Measurement techniques

Moisture in buildings and inspection methodology

The first step in the investigation of a problem building is to carry out a thorough inspection of the building for defects.

The next steps are to:

establish moisture contents in affected materials, such as timber, plaster, masonry, insulation materials and textiles;
establish the humidity, temperature and dew point in the environment (both internally and externally); and
investigate in greater detail (as necessary) the moisture profiles in large dimension timbers and across masonry masses.

Timber moisture content: This may be estimated at the surface by the use of a resistance-type moisture meter, fitted with insulated needle probes. The results gained will fluctuate depending on relative humidity and temperature - a rafter may have a surface moisture content of 16% in summer, which might rise to over 20% in winter. This would not necessarily indicate an increased water content due to a fault in the roof, it might be water absorbed through a drop in temperature. The core of the timber will remain relatively dry and a hammer probe with insulated electrodes is recommended for measuring the subsurface moisture content. Probes can also be used to measure moisture contents at depth in large section timbers and those built into masonry.

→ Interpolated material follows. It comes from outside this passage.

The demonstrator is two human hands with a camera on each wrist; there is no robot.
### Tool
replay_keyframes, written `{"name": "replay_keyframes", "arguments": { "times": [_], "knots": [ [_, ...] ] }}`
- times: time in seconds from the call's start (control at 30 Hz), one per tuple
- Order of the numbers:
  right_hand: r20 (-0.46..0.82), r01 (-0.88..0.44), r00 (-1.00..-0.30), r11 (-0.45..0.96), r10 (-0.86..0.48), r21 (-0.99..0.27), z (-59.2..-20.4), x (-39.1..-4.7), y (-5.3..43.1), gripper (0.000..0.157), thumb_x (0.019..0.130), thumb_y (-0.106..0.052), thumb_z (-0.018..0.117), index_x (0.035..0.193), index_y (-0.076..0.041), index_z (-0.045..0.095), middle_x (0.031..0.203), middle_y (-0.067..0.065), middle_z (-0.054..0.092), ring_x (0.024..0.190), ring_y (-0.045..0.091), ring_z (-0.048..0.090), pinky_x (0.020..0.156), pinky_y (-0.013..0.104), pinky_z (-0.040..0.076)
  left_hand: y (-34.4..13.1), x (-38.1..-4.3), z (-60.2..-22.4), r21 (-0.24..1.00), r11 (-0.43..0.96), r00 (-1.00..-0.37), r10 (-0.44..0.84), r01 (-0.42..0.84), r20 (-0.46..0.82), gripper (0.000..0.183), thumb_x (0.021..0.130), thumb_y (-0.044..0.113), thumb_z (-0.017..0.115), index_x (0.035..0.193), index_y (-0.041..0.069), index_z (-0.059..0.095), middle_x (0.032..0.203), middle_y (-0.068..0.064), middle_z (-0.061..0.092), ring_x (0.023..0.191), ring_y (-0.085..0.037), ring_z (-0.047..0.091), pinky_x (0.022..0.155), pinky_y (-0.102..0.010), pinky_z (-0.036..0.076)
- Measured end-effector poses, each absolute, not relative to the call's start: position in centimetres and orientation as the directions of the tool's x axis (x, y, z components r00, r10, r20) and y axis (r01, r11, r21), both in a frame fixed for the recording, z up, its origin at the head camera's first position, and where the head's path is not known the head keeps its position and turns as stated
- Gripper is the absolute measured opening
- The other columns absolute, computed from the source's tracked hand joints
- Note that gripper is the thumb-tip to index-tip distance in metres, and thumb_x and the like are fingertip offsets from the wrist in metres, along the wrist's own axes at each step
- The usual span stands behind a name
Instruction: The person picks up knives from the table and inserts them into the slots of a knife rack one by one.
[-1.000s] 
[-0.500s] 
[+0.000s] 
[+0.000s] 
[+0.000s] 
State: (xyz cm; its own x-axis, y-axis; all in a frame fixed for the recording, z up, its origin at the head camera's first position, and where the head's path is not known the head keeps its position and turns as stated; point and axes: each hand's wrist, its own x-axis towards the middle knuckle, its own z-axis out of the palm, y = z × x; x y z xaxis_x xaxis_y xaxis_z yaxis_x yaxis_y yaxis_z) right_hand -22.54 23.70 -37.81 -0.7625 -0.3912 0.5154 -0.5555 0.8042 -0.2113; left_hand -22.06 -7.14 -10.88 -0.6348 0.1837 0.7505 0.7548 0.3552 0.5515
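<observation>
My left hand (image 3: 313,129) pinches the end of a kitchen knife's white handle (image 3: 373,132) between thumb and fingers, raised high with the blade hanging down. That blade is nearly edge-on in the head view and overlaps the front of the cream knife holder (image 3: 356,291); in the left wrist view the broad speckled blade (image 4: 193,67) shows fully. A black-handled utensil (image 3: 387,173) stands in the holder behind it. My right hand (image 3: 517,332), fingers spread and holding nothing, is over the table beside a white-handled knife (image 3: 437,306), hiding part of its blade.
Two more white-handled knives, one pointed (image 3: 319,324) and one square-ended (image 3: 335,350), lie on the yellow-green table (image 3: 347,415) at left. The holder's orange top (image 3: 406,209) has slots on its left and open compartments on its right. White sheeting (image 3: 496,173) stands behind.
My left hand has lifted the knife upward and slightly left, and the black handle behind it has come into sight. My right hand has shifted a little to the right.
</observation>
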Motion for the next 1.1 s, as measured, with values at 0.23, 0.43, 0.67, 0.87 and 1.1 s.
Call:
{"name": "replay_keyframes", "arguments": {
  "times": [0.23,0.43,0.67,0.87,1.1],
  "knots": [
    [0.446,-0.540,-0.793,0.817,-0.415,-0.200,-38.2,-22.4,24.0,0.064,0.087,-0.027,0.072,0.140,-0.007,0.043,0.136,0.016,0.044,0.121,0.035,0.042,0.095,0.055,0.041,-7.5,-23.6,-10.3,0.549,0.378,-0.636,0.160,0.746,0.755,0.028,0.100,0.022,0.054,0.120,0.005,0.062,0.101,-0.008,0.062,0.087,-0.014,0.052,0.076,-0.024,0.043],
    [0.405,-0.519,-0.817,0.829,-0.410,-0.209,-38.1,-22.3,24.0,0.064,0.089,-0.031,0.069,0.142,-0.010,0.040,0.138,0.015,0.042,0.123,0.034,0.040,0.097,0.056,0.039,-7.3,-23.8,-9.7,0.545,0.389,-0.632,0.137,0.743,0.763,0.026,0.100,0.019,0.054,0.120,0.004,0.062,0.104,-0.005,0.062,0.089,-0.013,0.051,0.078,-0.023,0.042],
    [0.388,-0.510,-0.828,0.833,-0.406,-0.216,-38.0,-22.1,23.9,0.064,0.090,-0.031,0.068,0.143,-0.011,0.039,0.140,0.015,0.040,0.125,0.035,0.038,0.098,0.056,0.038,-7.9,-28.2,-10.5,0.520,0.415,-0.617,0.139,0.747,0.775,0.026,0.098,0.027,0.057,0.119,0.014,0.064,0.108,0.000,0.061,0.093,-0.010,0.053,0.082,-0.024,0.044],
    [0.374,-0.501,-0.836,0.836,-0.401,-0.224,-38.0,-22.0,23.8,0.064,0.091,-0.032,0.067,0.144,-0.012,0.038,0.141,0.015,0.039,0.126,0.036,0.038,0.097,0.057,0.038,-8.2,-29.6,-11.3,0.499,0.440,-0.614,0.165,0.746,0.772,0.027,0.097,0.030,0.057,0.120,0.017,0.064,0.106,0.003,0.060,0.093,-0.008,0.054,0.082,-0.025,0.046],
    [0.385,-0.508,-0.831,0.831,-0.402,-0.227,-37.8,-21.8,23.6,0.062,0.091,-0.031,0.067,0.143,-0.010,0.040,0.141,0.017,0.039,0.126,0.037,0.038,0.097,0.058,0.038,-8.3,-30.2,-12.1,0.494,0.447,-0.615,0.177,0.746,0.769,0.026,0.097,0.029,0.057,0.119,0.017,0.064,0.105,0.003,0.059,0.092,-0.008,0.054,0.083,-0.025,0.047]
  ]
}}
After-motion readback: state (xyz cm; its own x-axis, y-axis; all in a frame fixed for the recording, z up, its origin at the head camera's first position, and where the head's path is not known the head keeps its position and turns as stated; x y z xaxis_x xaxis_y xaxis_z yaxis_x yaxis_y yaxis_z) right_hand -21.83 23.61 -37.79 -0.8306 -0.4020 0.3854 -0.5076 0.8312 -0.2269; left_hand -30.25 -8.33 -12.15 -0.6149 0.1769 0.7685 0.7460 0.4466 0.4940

Masonry moisture content: Estimating surface moisture content in plaster and mortar is of limited value except for comparison. A surface capacitance meter may be used on plastered walls and panelling to detect areas requiring further investigation. Surface moisture readings in plaster and masonry can be taken using moisture meters. These will indicate if a wall is dry but can give false readings of dampness. Specialist tailor-made probes can be used to measure moisture across masonry walls ranging from domestic housing to the several metres thick walls, say, of castles. Absolute readings should be made by means of a carbide-type pressure meter or by the oven drying method. Moisture contours, both on the surface and within the thickness of the wall, will help to define the source and type of moisture giving rise to decay. Where possible, take mortar samples of the areas affected to determine accurately the moisture and salt content of the masonry. This is, however, a destructive form of testing.

Data loggers can be used to measure the environmental parameters, temperature, humidity and dew point, both internally and externally.

Hygrometer test: This involves drilling a hole into concrete and inserting a plug into the hole, leaving it to stand for 72 hours to allow the air in the hole to achieve equilibrium. A probe is then placed into the plug in the hole to measure the relative humidity. After this time the seal is broken and the relative humidity noted after a period of equilibrium has been reached. The concrete is deemed 'dry enough' when the relative humidity is no more than 75%. The hygrometer test is the most widely used method in Europe for determining whether the concrete is dry enough.
Readings of 75% Relative Humidity or less indicate that the material is dry (BS 8203 and BRE Digest 163).

Detailed investigation

The findings from the initial investigations are followed up by more detailed study. The aim is to determine the distribution and extent of all significant decay organisms in the building, the distribution of all micro-environments with a predisposition to timber decay, and the building defects that cause them. The distribution of moisture and its movement through the structure is particularly important. The extent of significant timber decay should also be determined. Active decay organisms may not yet have caused significant timber decay. Conversely, there may be significant decay even when the decay organisms that caused it have been dead for many years.

Key factors to note are:

species and viability of decay organisms;
moisture content of materials;
ambient relative humidity; and
ventilation.

Timber species and previous chemical treatments may also be significant.

It is important to coordinate the results of the investigation with the building structure, bearing in mind the characteristics of particular periods and methods of construction. Carefully record these and quantify where possible. This allows analysis of the results by other experts, reduces the 'grey' area in which differences of opinion can arise, and forms a basis on which future investigations can be planned. Recording of data is especially important in the current legal climate, and photography can be particularly valuable. A detailed investigation of this sort might take about 5 man-hours for a typical 3-bedroom house.

The results of some or all of the above tests will establish the cause and enable a solution to be developed.